Only the lines from the start of the data below through the line that contains "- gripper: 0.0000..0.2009" are to be copied, exactly and without pictures.
=== Section Start ===
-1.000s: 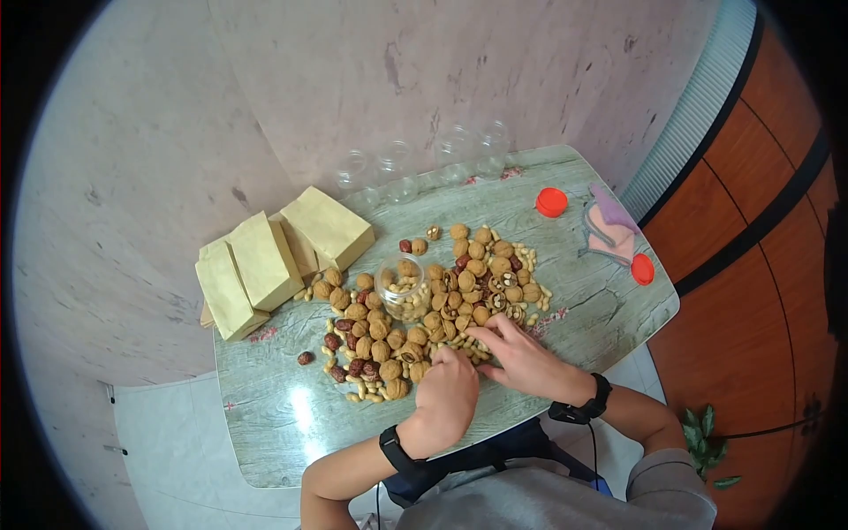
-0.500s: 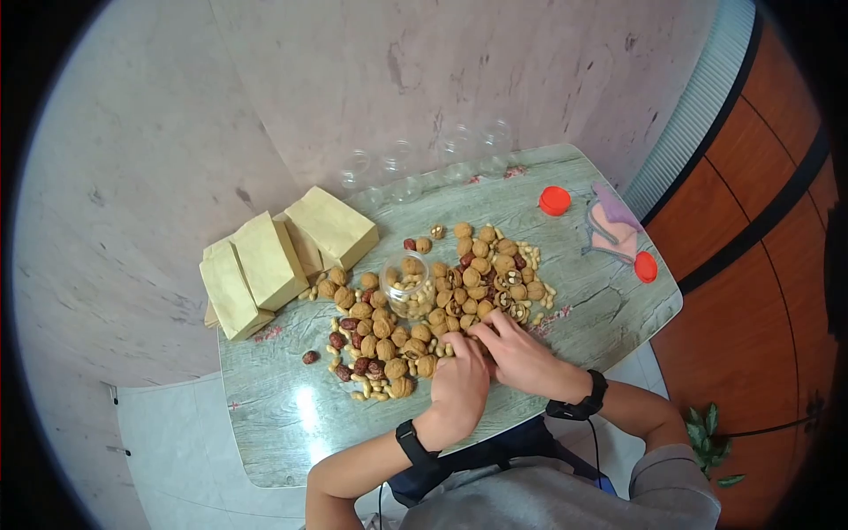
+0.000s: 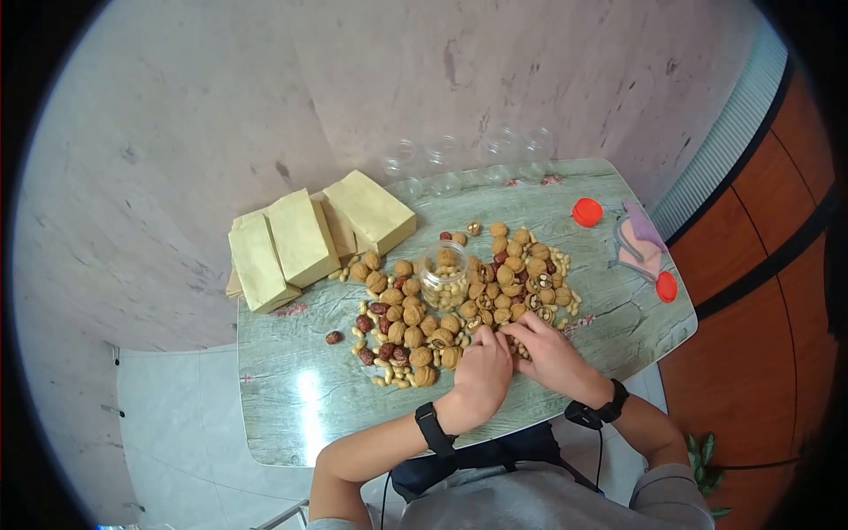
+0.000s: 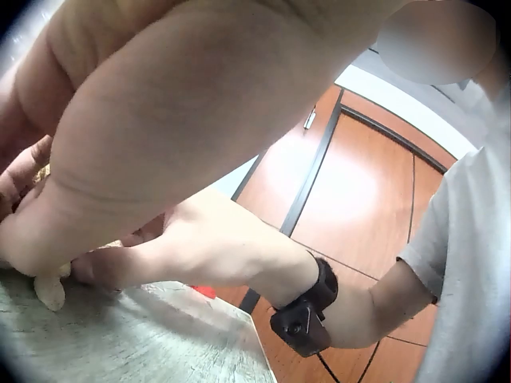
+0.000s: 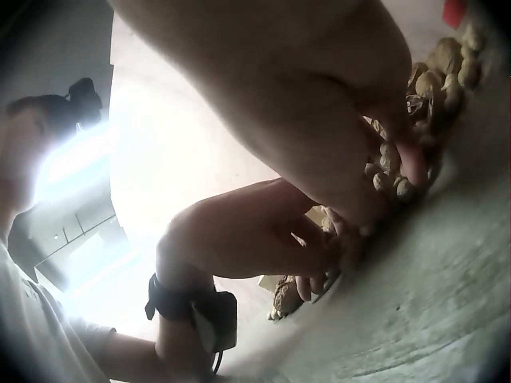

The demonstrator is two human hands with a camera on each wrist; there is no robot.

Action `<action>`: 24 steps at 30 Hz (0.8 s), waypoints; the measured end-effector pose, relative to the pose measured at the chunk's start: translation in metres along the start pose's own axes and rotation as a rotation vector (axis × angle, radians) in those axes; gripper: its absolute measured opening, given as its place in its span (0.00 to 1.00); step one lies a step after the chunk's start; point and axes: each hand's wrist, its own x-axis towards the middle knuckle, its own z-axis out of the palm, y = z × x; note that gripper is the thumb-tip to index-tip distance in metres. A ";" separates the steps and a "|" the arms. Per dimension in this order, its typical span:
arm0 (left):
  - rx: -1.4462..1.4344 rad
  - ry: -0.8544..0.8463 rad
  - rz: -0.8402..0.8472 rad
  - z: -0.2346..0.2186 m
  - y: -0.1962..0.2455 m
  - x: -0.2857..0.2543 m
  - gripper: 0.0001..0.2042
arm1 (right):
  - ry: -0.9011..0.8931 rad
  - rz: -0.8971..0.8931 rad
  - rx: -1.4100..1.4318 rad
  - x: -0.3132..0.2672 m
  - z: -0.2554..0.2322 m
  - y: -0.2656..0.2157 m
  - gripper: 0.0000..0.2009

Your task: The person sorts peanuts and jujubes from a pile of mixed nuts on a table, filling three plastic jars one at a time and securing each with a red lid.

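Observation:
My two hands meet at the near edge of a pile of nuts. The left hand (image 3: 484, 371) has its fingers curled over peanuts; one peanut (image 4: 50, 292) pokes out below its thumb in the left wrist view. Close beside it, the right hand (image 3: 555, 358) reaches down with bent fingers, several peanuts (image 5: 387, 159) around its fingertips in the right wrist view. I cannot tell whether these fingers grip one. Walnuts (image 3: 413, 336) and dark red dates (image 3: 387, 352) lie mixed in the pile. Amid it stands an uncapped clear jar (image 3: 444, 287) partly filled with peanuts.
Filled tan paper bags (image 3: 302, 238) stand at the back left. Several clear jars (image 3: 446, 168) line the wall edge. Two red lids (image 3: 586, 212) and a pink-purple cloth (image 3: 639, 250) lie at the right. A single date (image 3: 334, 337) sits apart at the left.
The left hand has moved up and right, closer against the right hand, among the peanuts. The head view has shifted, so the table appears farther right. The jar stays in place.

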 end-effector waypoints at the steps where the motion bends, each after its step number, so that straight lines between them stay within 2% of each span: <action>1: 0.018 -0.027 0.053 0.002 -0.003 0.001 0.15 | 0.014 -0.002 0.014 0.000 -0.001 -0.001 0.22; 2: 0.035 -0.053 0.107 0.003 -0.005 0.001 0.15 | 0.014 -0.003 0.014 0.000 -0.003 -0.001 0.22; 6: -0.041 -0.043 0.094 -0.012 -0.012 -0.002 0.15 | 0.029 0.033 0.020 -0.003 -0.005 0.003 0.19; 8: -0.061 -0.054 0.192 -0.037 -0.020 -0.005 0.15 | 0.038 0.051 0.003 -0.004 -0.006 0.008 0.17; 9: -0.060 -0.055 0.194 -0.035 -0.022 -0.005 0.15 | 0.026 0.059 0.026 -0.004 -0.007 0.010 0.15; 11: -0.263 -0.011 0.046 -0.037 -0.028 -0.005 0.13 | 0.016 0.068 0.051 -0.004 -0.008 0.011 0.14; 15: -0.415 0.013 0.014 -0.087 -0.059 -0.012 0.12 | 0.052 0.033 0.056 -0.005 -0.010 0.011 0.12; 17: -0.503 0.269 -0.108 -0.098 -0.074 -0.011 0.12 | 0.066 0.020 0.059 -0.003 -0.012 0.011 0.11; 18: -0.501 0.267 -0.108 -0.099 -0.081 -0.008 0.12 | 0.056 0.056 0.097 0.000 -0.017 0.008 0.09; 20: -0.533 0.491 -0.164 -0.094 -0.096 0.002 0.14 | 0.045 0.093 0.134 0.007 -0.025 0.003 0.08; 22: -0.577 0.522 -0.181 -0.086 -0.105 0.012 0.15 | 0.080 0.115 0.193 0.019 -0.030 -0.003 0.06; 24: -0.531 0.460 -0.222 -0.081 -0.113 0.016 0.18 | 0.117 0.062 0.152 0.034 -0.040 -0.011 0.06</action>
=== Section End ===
- Response to this exercise -
-1.000s: 
-0.500s: 
+0.000s: 
+0.000s: 
+0.000s: 

The demonstrator is two human hands with a camera on each wrist; there is no robot.

Action `<action>`: 24 steps at 30 Hz (0.8 s), waypoints; the measured end-effector pose, relative to the pose measured at the chunk's start: translation in metres along the start pose's own axes and rotation as a rotation vector (axis × angle, radians) in those axes; gripper: its absolute measured opening, given as its place in its span (0.00 to 1.00); step one lies a step after the chunk's start; point and axes: each hand's wrist, its own x-axis towards the middle knuckle, its own z-axis out of the palm, y = z × x; note that gripper is the thumb-tip to index-tip distance in metres. A ";" separates the steps and a "|" the arms. Per dimension in this order, its typical span:
arm0 (left):
  - rx: -1.4462..1.4344 rad
  - ry: -0.8544..0.8463 rad
  - rz: -0.8402..0.8472 rad
  - z: -0.2346..0.2186 m
  - y: -0.1962..0.2455 m
  - x: -0.2857..0.2543 m
  - gripper: 0.0001..0.2042
arm1 (right):
  - ry: -0.9011..0.8931 rad
  - rz: -0.8971..0.8931 rad
  - rx: -1.4100..1.4318 rad
  - x: -0.3132..0.2672 m
  - z: -0.2554..0.2322 m
  - y: -0.2656..0.2157 m
  - gripper: 0.0000..0.2009

No further work remains on this exercise.